A word-for-word retyping of the listing is the goal.

START Data excerpt

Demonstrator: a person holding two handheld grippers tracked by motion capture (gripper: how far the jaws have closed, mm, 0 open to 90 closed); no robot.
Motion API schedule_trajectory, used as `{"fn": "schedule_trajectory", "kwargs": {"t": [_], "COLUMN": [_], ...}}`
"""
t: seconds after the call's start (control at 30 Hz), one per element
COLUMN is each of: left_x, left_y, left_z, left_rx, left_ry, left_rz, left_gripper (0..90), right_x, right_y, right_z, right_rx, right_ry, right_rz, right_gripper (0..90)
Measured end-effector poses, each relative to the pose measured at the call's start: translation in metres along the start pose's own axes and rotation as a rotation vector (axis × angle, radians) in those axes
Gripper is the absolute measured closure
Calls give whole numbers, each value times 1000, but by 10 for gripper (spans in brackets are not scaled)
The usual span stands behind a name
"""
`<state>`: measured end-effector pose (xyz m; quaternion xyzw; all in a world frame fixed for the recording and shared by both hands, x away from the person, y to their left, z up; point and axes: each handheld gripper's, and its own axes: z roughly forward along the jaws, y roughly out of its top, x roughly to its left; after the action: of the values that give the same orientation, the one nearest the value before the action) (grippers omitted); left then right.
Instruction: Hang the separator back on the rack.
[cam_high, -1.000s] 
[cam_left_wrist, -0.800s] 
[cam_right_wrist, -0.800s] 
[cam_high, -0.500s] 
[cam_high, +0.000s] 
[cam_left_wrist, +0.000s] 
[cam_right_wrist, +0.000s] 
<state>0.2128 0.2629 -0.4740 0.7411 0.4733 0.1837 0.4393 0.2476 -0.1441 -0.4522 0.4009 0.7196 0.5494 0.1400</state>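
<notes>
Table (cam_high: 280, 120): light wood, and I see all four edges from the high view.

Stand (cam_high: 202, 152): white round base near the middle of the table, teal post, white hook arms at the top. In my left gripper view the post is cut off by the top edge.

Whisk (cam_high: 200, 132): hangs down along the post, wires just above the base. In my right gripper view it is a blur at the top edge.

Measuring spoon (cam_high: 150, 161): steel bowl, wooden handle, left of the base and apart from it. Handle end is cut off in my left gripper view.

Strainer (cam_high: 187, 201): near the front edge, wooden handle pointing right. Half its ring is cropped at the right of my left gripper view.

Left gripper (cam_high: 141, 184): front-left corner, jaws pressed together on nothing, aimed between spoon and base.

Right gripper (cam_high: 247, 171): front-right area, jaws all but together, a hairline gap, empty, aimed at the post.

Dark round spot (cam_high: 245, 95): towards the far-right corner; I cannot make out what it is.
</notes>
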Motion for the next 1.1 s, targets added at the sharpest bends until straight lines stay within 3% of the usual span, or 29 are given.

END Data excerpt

» Solution for this exercise
Demonstrator: a person holding two handheld grippers tracked by motion capture (gripper: how far the jaws have closed, mm, 0 open to 90 closed); no robot.
Motion API schedule_trajectory, used as `{"fn": "schedule_trajectory", "kwargs": {"t": [_], "COLUMN": [_], ...}}`
"""
t: seconds after the call's start (control at 30 Hz), one per element
COLUMN is each of: left_x, left_y, left_z, left_rx, left_ry, left_rz, left_gripper (0..90), right_x, right_y, right_z, right_rx, right_ry, right_rz, right_gripper (0..90)
Measured end-effector poses, each relative to the pose measured at the call's start: translation in metres along the start pose's own axes and rotation as a rotation vector (axis × angle, radians) in those axes
Gripper is the absolute measured closure
Calls give whole numbers, each value times 1000, but by 10 for gripper (spans in brackets are not scaled)
The usual span stands behind a name
"""
`<state>`: measured end-effector pose (xyz m; quaternion xyzw; all in a world frame fixed for the recording and shared by both hands, x away from the person, y to their left, z up; point and axes: each handheld gripper's, and its own axes: z roughly forward along the jaws, y roughly out of its top, x roughly to its left; after the action: of the values that give the same orientation, the one nearest the value before the action) (grippers omitted); left then right.
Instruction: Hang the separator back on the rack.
[cam_high, -1.000s] 
[cam_left_wrist, -0.800s] 
[cam_right_wrist, -0.800s] 
[cam_high, -0.500s] 
[cam_high, +0.000s] 
[cam_left_wrist, +0.000s] 
[cam_right_wrist, +0.000s] 
<state>0.2128 0.2629 -0.4740 0.7411 0.4733 0.1837 0.4393 0.2476 -0.1441 -0.4522 0.4009 0.7196 0.5494 0.1400</state>
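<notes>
Table (cam_high: 280, 120): light wood, and I see all four edges from the high view.

Stand (cam_high: 202, 152): white round base near the middle of the table, teal post, white hook arms at the top. In my left gripper view the post is cut off by the top edge.

Whisk (cam_high: 200, 132): hangs down along the post, wires just above the base. In my right gripper view it is a blur at the top edge.

Measuring spoon (cam_high: 150, 161): steel bowl, wooden handle, left of the base and apart from it. Handle end is cut off in my left gripper view.

Strainer (cam_high: 187, 201): near the front edge, wooden handle pointing right. Half its ring is cropped at the right of my left gripper view.

Left gripper (cam_high: 141, 184): front-left corner, jaws pressed together on nothing, aimed between spoon and base.

Right gripper (cam_high: 247, 171): front-right area, jaws all but together, a hairline gap, empty, aimed at the post.

Dark round spot (cam_high: 245, 95): towards the far-right corner; I cannot make out what it is.
</notes>
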Motion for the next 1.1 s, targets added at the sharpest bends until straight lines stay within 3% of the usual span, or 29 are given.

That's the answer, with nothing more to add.